A fter the first year in a new job, one can measure both its joys and its tribulations, and then compare each against one's expectations. Herewith an editorial-length summary of my own attempt at that.

As to expectations, mine were high. Coming to Science provided an opportunity to sense what was exciting, both in areas of science I had known earlier and in others that were new. Thus it has been equally astonishing to learn from contemporary neurobiologists how molecular signals are employed in making appropriate connections, and to watch geologists reconstruct the early history of Earth dynamics. Heady stuff, for one who found the specificity of connections mysterious as a neurobiologist in the '70s, and whose undergraduate teachers thought the continents stayed put.

The other fulfilled expectations came from my colleagues, a superbly accomplished staff of editors and science journalists. But we could not do without the unpaid volunteers in the scientific community who write, review, and contribute Perspectives for us—all as labors of love. Few enterprises are as favored with pro bono help as we are. In all these ways, my engagement with the current generation of scientists has been almost entirely uplifting.

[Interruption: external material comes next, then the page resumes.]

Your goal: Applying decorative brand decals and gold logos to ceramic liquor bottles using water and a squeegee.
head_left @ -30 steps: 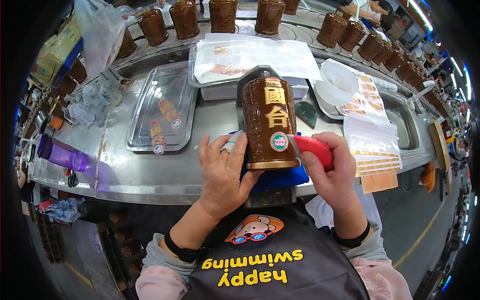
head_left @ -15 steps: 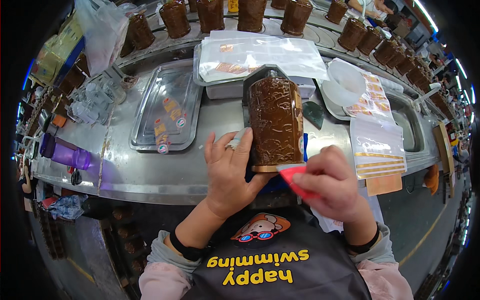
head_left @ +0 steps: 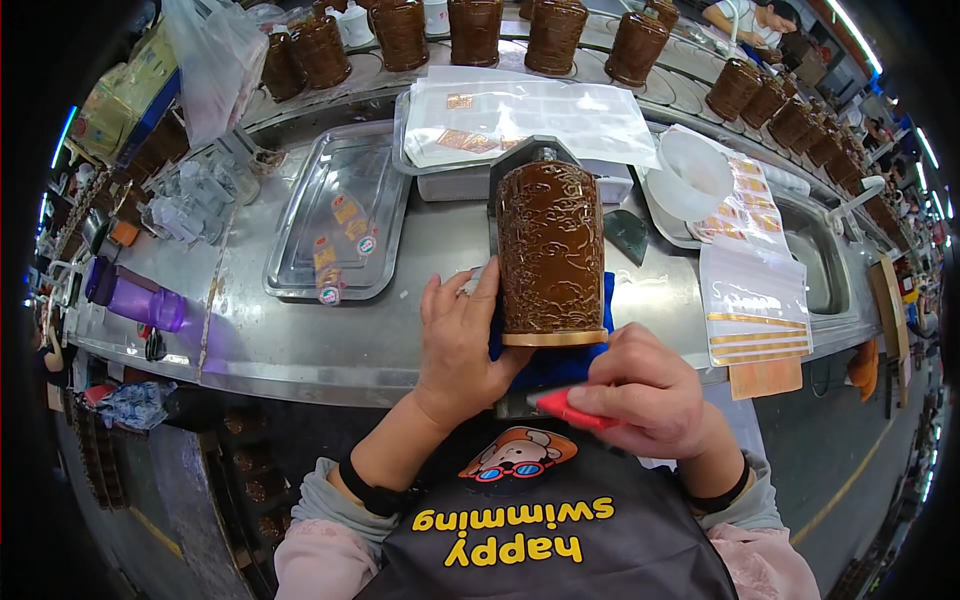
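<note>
Right grip is closed on a red tool, just below the bottle at centre frame; the left grip touches the bottle's lower left, perhaps steadying it, clasp unclear. Blue cloth beneath probably cushions it.

Blue cloth mostly hidden beneath brown bottle; some rear bottles cut off by upper edge.

Our forearms slant in from seven and five o'clock, our left hand pointing loosely bent fingers toward twelve, our right hand curled in a pinch toward nine.
</note>
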A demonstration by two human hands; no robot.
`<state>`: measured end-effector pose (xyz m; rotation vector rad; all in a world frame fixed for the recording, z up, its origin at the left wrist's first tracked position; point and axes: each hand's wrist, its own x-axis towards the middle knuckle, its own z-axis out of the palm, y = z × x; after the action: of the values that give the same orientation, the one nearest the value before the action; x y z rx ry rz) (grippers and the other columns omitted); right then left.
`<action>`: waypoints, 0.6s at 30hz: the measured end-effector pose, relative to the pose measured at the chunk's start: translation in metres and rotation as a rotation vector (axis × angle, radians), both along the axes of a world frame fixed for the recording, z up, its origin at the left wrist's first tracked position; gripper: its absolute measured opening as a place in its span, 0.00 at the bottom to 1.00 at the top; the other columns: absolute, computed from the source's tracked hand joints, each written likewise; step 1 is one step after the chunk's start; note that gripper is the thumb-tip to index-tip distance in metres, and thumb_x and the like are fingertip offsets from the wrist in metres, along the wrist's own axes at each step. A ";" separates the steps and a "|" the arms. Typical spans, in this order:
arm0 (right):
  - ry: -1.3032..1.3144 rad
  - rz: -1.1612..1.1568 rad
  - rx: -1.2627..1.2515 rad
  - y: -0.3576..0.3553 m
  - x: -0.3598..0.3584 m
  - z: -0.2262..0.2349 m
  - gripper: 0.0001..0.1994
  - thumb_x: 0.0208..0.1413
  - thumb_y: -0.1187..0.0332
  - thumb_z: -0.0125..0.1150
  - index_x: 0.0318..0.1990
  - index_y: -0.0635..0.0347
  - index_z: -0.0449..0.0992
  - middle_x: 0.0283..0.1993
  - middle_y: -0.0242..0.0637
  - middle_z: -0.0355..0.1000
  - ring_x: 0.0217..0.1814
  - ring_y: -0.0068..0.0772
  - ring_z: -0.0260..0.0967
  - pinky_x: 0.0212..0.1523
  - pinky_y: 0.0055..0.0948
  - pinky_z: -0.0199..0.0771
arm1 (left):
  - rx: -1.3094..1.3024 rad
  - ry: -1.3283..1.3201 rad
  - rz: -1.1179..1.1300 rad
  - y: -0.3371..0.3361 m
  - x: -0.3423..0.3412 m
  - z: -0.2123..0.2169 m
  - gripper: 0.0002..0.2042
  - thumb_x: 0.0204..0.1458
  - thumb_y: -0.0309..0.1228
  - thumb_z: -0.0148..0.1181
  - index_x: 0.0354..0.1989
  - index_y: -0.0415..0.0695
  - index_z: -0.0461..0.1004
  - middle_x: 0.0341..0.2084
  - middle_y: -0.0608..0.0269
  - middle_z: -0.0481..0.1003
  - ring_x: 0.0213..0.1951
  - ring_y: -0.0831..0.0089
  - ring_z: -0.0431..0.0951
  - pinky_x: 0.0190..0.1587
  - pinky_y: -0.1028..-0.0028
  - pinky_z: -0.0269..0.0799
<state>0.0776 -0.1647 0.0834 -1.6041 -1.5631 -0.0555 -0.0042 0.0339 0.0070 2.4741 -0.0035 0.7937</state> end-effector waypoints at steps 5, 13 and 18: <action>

But the “almost” in the last sentence is there for a reason. The disappointments have been less frequent than the rewards, but just common enough to concern me—as well as my colleagues at Science who have lived with them for longer than I have. A few examples from our experience this year will suggest the scope of the problem.

An author sends us a paper purporting to contain original work, but fails to include a copy of another paper, under consideration elsewhere, that reports most of the data included in the Science submission. Another writes to ask why a paper with his name on it had been submitted to and then published by Science without his knowledge or consent; upon inquiry we are told by the corresponding author that the complainant's name was included “as a courtesy.” An obviously pseudonymous e-mail arrives, claiming that the work in a paper submitted by a colleague in the same institution is seriously defective, perhaps fraudulent; when challenged for further information, the e-mail's author apologizes and retracts the charge. A scientist attacks the methodology of a rival's published paper at a press briefing, with the stipulation that these claims are “not for attribution.” A referee, engaged to review an article on a confidential basis, sends a copy of his review, along with the original article, to several dozen colleagues and friends on the other side of the debate.

Now, none of these incidents is novel; none, perhaps, is even an occasion for great moral outrage. These are not conscious frauds, like the occasional paper that has to be retracted because some of the data were falsified. (We had one of those this year, too.) Since we all know that such things happen, why call attention to them now?

The reason is that their frequency appears to have increased. I think I know why. The universe is larger, and in the “hot” fields like molecular biology the competition—for funds, for appointment, for tenure, and for prizes—is more intense. And the advantages that accrue to publication in a prestigious journal are correspondingly large. In some countries, governments allocate prize money and promotion directly to researchers who publish in Science. In the United States and Europe the rewards are more subtle, but nonetheless real. Whenever a prize is sufficiently attractive, there is likely to be competition among the aspirants.

In some respects, research competition is healthy: It can accelerate progress, as it did in the case of the two human genome projects. It can also exact costs of the kind I have outlined, and we have experienced too many of these in this past year. Our task is to maintain a level playing field for all who publish with us. When we discover transgressions, we can of course take action, as we have in some past cases: by rejecting a paper, by communicating with the author's institution or the funding agency, or by barring future submissions. But we'd rather not, preferring instead to work with our authors, readers, and reviewers to sustain a scientific community in which the good news far outweighs the bad.